[EXERCISE GOAL] Copy out the full data exactly as given; pictures should not be included.

[COLLECTED MATERIAL]
________

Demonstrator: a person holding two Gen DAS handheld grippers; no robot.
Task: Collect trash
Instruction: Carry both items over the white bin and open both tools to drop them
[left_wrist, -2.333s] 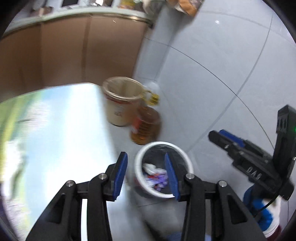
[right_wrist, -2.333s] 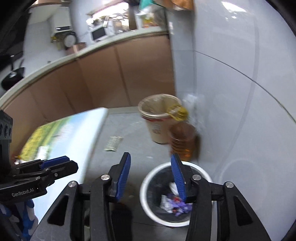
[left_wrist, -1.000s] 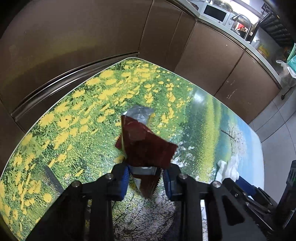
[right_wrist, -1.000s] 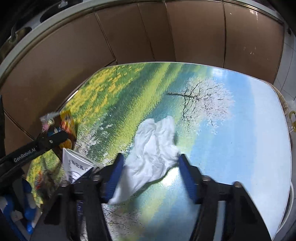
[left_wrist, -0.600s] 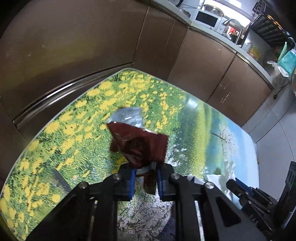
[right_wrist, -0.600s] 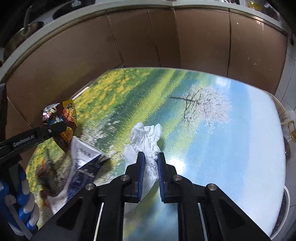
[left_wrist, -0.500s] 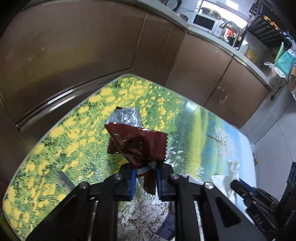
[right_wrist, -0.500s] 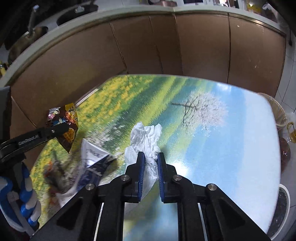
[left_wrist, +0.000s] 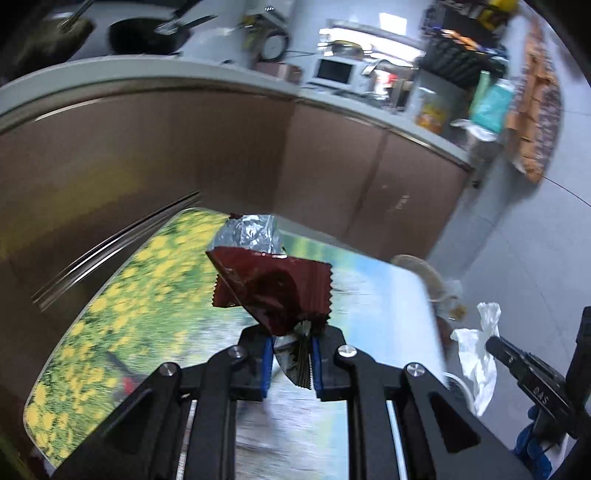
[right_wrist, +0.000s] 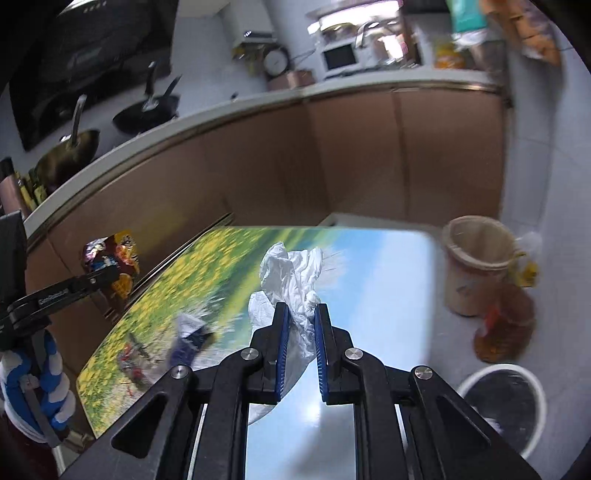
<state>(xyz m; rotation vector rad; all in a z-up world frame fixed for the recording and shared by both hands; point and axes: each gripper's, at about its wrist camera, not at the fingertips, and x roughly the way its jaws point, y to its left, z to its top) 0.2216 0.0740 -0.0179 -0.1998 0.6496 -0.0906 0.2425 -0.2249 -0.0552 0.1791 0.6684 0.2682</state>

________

[OUTPUT FOR THIS EXERCISE]
Demonstrator: a person holding two Gen DAS handheld grippers; no robot.
Task: Collect trash
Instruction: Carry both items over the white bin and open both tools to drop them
[left_wrist, -2.333s] 
[right_wrist, -2.333s] 
[left_wrist, -1.000s] 
[right_wrist, -1.000s] 
[left_wrist, -0.600s] 
[right_wrist, -0.600s] 
[left_wrist, -0.500s] 
[right_wrist, -0.500s] 
[left_wrist, +0.000s] 
[right_wrist, +0.000s] 
<state>(xyz m; rotation vector rad; all in a z-up world frame fixed for the recording and shared by both hands; point and axes: each gripper's, at about its wrist camera, not at the fingertips, and x roughly the way its jaws point, y to its left, z to its top) 0.2216 0.0740 -0.0179 -0.1998 0.6496 -0.0906 0.2425 -0.2249 -0.0552 0.1791 0.6684 0.2682</state>

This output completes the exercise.